— What needs to be done —
With pictures removed, the data below should be returned exactly.

— Collected data —
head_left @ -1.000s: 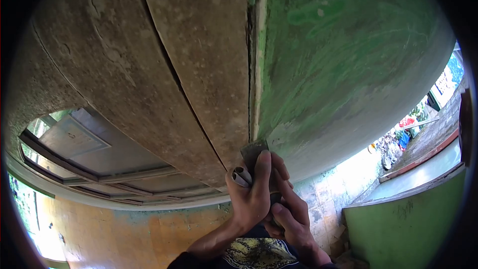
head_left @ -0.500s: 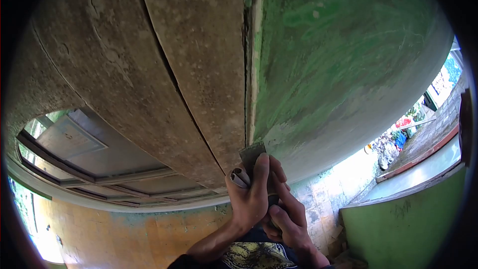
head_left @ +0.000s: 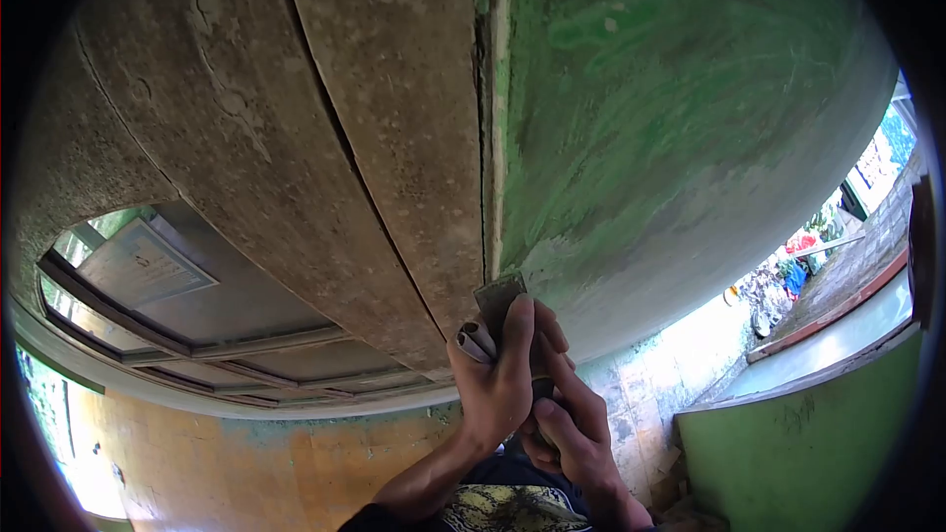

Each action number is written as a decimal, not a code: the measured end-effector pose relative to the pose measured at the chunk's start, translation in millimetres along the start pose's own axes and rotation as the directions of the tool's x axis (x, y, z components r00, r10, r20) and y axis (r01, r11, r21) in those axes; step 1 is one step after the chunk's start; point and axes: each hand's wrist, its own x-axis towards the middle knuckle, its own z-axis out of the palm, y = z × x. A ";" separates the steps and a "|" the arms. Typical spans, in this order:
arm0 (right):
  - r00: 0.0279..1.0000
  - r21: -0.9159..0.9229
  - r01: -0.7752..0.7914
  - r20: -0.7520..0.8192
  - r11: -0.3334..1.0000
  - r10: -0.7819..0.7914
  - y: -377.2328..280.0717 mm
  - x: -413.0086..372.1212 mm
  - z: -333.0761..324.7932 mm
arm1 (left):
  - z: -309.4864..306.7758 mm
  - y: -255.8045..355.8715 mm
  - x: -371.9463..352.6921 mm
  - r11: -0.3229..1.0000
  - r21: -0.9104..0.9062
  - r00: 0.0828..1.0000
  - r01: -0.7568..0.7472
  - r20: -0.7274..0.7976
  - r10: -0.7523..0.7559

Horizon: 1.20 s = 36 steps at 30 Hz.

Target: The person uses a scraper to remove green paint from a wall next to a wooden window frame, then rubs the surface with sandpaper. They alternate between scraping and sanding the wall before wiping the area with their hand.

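Head view, looking up. Left hand [head_left: 498, 384] is closed around a flat-bladed scraper [head_left: 498, 296], fingers lying over the back of the blade, and a small rolled sheet [head_left: 475, 345] is tucked in the same fist beside the thumb. Right hand [head_left: 572, 429] sits just below and behind it, wrapped shut around the scraper's lower part; the handle itself is hidden by the fingers. The blade's top edge is pressed against the overhead surface at the lower end of the seam [head_left: 488, 138], where the grey panel [head_left: 394, 89] meets the green-painted surface [head_left: 690, 89]. A pale scraped patch lies just right of the blade. Against the frame half a second ago, both hands keep the same grip and nearly the same spot; the blade edge sits a touch higher along the seam, and the whole view has shifted slightly. A window frame [head_left: 148, 276] is at lower left, a low green wall [head_left: 798, 443] at lower right.
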 end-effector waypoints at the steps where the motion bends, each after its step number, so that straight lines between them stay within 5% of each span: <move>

— Worked solution —
head_left @ -1.000s: 
head_left @ -0.500s: 
head_left @ +0.000s: 

Each action number is written as a decimal, not a code: the measured end-effector pose relative to the pose measured at the chunk's start, translation in millimetres along the start pose's own axes and rotation as the directions of the tool's x axis (x, y, z components r00, r10, r20) and y axis (r01, r11, r21) in those axes; step 1 is one step after the chunk's start; point and axes: each hand's wrist, its own x-axis towards the middle knuckle, its own z-axis out of the palm, y = z × x. A ";" separates the steps and a "|" the arms. Typical spans, in this order:
arm0 (right):
  - r00: 0.0279..1.0000
  - r21: -0.9159..0.9229
  - r01: -0.7752..0.7914
  - r20: -0.7520..0.8192
  - r11: -0.3334..1.0000
  - r10: -0.7819..0.7914
  - y: -377.2328..280.0717 mm
  - x: -413.0086..372.1212 mm
  - z: -333.0761..324.7932 mm
arm1 (left):
  - z: -309.4864..306.7758 mm
  - y: -255.8045..355.8715 mm
  - x: -371.9463..352.6921 mm
  - r11: -0.3229..1.0000
  - r21: -0.9104..0.9062
  - r00: 0.0828..1.0000
  - r01: -0.7568..0.7472
  - r20: -0.7274..0.7976
  - r10: -0.7523..0.7559

Horizon: 1.20 s = 36 steps at 30 Hz.

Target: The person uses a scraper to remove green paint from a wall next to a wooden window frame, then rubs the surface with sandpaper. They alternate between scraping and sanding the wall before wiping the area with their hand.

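Head view, looking up. Left hand [head_left: 498, 384] is closed around a flat-bladed scraper [head_left: 498, 296], fingers lying over the back of the blade, and a small rolled sheet [head_left: 475, 345] is tucked in the same fist beside the thumb. Right hand [head_left: 572, 429] sits just below and behind it, wrapped shut around the scraper's lower part; the handle itself is hidden by the fingers. The blade's top edge is pressed against the overhead surface at the lower end of the seam [head_left: 488, 138], where the grey panel [head_left: 394, 89] meets the green-painted surface [head_left: 690, 89]. A pale scraped patch lies just right of the blade. Against the frame half a second ago, both hands keep the same grip and nearly the same spot; the blade edge sits a touch higher along the seam, and the whole view has shifted slightly. A window frame [head_left: 148, 276] is at lower left, a low green wall [head_left: 798, 443] at lower right.
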 end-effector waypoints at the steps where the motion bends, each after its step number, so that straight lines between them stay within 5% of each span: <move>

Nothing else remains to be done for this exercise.